Nook Update (in High Fidelity)
So the first book I finished on my Nook (which I was asking questions about after I purchased it) was High Fidelity by Nick Hornby. I know, I know — as a self-proclaimed pop culture aficionado, why am I just now getting to this one? Relax — I’m pretty sure I saw the movie a while back, so I’m not completely out of the loop.
(sweet cover art by Jacob Long – unfortunately not the “real” cover)
First things first — the Nook rocks. Love it. Completely. Can’t wait to keep using it.
Second things second — I have only read one Nick Hornby book before, and didn’t dig it that much (it was A Long Way Down). But, after reading about High Fidelity, I realized that if I’m gonna like anything by Nick Hornby, this would be the one. And it is.

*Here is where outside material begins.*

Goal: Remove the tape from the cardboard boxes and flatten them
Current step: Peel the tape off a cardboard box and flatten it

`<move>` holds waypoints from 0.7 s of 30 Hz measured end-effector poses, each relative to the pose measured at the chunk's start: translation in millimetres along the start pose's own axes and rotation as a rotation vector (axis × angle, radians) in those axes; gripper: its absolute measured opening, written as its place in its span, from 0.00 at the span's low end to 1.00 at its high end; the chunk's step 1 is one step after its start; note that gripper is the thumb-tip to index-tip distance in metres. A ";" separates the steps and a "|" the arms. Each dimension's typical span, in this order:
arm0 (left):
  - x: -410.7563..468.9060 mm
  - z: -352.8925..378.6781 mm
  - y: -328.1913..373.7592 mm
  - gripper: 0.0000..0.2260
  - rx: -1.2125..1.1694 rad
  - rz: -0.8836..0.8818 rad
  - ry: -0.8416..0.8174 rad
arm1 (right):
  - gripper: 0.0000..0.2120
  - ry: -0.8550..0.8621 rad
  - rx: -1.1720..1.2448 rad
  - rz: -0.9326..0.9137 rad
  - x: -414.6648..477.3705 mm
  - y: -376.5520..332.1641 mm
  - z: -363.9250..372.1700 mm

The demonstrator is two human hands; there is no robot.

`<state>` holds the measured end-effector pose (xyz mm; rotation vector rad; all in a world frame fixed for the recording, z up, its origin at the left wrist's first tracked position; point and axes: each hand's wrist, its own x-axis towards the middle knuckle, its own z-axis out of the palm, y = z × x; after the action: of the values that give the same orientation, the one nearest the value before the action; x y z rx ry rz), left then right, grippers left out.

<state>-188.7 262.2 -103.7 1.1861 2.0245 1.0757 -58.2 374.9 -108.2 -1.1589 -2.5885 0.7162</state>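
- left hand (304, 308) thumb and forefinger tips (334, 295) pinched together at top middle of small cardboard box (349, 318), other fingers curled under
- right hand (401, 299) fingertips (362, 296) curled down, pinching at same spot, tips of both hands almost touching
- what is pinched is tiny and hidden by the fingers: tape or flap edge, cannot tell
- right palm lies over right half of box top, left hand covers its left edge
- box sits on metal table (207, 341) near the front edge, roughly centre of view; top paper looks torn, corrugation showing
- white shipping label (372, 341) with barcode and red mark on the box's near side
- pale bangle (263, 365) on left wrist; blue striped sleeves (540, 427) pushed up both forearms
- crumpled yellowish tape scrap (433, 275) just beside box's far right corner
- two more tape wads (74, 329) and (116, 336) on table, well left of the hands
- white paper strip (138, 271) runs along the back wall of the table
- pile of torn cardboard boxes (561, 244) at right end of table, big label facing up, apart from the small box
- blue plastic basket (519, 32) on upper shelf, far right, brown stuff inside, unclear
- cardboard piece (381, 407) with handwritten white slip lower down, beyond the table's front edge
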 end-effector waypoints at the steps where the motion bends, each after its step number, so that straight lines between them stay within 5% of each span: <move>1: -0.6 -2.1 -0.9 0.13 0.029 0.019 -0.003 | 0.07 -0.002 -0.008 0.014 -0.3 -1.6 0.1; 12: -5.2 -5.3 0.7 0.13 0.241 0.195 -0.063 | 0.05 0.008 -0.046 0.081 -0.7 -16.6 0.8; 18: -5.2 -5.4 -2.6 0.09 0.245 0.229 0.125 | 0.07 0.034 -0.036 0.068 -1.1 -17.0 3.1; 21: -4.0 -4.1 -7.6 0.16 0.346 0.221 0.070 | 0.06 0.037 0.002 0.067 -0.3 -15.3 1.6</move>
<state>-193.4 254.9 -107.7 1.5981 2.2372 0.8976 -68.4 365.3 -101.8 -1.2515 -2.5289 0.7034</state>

This book tells the tale of Rob Fleming, a down-on-his-luck record store owner in London whose girlfriend, Laura, has just broken up with him and moved in with another guy (who turns out to be the guy who used to live upstairs from them and whom Rob and Laura could hear making love for insane amounts of time). So Rob is trying to make sense of his life and does so by thinking back through what he believes to have been the most important/meaningful relationships he’s had, and trying to figure out what he’s done wrong and what he’s done right. Lots of things in Rob’s life are broken down into “Top XX” lists, including his relationships. And including various musical facts, which he and the two guys he’s hired to work at his record store constantly compare.
The insights that Rob divulges are in fact pretty insightful, and the story he tells is pretty funny. The whole notion of how foreplay was all he wanted when he was younger, and how it’s all women seem to focus on nowadays, but how it doesn’t seem to compute that when he was in high school he couldn’t get the opportunity to engage in foreplay with a girl and now he can’t seem to get anywhere is articulated in a pretty funny way. Much funnier than I just articulated it.
I really want to see the movie again to see how it was translated into an American story (this one is very British). And also because now that the book is fresh in my mind, I think that I’d have a pretty good appreciation for the movie — maybe as good as I have for the book.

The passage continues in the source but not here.